*Exercise directions*. Only one span of the listing below should come back. It runs from the line with "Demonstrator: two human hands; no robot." through the line with "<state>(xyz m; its", and each of its lines must be reproduced exactly.

*Information shown*.
════════
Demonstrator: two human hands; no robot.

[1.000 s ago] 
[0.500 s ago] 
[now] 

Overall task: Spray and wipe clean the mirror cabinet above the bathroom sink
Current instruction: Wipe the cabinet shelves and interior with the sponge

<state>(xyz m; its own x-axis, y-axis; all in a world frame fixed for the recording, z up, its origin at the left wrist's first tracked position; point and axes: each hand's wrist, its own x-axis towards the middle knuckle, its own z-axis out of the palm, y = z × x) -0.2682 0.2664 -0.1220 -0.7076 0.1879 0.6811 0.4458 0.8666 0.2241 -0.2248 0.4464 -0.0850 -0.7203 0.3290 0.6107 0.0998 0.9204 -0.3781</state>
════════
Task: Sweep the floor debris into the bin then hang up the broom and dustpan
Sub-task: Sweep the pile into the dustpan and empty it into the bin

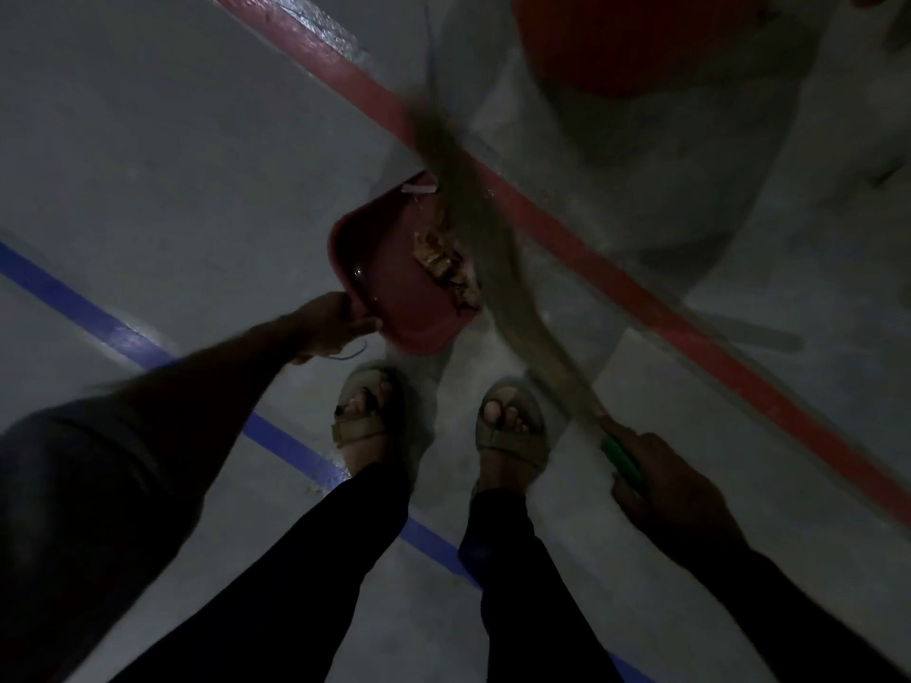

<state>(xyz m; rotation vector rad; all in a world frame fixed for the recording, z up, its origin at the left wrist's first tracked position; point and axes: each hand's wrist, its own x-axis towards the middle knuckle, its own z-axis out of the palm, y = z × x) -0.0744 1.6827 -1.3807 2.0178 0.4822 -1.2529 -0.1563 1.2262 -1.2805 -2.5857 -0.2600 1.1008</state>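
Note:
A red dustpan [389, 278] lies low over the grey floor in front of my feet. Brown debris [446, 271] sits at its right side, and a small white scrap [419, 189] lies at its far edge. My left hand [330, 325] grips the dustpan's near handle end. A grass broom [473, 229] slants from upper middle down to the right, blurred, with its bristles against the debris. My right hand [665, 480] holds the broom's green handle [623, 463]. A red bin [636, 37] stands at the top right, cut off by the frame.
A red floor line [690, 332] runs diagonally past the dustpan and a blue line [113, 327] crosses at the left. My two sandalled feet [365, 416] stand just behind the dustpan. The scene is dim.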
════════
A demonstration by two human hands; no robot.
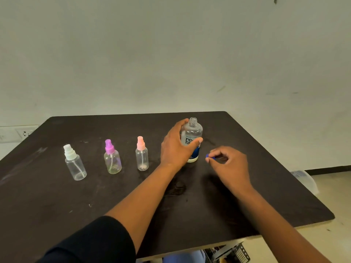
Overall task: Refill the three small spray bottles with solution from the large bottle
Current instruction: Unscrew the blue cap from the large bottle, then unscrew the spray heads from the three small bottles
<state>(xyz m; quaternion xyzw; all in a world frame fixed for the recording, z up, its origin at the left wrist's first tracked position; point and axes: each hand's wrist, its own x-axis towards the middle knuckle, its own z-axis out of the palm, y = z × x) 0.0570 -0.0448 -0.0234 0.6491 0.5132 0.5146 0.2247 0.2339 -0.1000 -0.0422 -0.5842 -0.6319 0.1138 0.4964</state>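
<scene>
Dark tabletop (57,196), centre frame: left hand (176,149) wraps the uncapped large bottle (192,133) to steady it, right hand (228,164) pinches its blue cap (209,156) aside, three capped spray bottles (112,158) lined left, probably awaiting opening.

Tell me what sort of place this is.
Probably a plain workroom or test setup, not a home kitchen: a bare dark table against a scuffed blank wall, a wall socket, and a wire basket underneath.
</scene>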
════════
*Solution for this exercise*.
Demonstrator: two human hands; no robot.

[1.000 s ago] 
[0.500 s ago] 
[now] 

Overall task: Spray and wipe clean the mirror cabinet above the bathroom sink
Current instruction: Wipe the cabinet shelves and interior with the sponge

<state>(xyz m; its own x-axis, y-axis; all in a world frame fixed for the recording, z up, its origin at the left wrist's first tracked position; point and axes: each hand's wrist, its own x-axis towards the middle knuckle, its own z-axis out of the palm, y = z × x) -0.2682 0.2664 -0.1220 -0.7076 0.1879 0.6811 0.4458 0.8666 0.2241 -0.2248 0.4464 -0.0850 -0.7203 0.3290 0.6107 0.0998 0.9204 -0.3781</state>

That concludes the response.